As the Disneyland measles outbreak continues to make headlines and fuel public debate, health professionals seek more effective ways to convince parents who mistrust vaccines to get their children vaccinated, according to Barry R. Bloom, Harvard University Distinguished Service Professor and Joan L. and Julius H. Jacobson Professor of Public Health at Harvard T.H. Chan School of Public Health.

Bloom, an infectious disease expert, discussed the measles outbreak, along with Boston Children’s Hospital’s Richard Malley, on the Greater Bostontelevision program, “Vaccine Controversy: Myths and Facts,” which aired on February 11, 2015. Nationwide, he said, the good news is about 92% of all children that should be vaccinated get some vaccines—but not necessarily all of them. Sometimes children don’t get all the doses, or parents delay having their child vaccinated.
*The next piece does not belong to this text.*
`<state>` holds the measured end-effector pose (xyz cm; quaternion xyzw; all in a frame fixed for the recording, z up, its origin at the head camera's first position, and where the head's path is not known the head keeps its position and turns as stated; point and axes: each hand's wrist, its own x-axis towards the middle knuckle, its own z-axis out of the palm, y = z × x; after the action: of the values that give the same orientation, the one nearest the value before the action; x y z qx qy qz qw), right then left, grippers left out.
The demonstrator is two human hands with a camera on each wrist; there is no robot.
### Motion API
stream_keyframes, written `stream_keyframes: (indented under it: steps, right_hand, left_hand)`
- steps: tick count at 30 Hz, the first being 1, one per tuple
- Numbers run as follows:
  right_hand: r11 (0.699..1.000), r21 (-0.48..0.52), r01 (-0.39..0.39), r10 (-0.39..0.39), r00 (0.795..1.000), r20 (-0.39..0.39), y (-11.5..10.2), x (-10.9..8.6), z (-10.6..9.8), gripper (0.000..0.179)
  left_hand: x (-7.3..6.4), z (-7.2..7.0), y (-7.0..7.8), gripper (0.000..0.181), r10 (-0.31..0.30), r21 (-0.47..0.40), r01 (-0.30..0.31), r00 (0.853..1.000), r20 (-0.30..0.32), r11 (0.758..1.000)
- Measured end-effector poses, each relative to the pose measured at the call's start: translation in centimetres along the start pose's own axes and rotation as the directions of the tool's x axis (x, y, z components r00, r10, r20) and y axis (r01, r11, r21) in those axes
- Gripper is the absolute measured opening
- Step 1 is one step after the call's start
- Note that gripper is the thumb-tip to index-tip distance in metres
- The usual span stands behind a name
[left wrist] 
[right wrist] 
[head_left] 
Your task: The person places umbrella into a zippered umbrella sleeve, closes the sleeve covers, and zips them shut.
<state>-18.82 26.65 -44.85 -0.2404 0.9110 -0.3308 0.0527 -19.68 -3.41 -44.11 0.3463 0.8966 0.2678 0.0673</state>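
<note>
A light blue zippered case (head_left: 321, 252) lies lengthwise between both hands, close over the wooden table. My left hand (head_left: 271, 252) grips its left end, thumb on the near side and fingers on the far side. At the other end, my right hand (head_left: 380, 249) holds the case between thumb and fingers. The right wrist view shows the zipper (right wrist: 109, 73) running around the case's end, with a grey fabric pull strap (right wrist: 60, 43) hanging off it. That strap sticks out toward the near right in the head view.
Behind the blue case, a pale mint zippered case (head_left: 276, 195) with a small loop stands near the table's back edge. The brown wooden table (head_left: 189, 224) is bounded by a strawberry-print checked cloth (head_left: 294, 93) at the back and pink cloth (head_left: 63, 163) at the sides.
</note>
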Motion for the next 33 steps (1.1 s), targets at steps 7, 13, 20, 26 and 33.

There are two main reasons parents don’t vaccinate their children, according to Bloom. “People are poor and don’t know that the federal government has a children’s vaccine program that could cover it,” he said. Then there are parents who don’t want their kids to get the vaccine. “Some are worried about toxins; some prefer things to be natural and vaccines are not as natural as getting sick from the real disease. Some is opposition and skepticism of science, distrust of government and distrust of industry,” he said.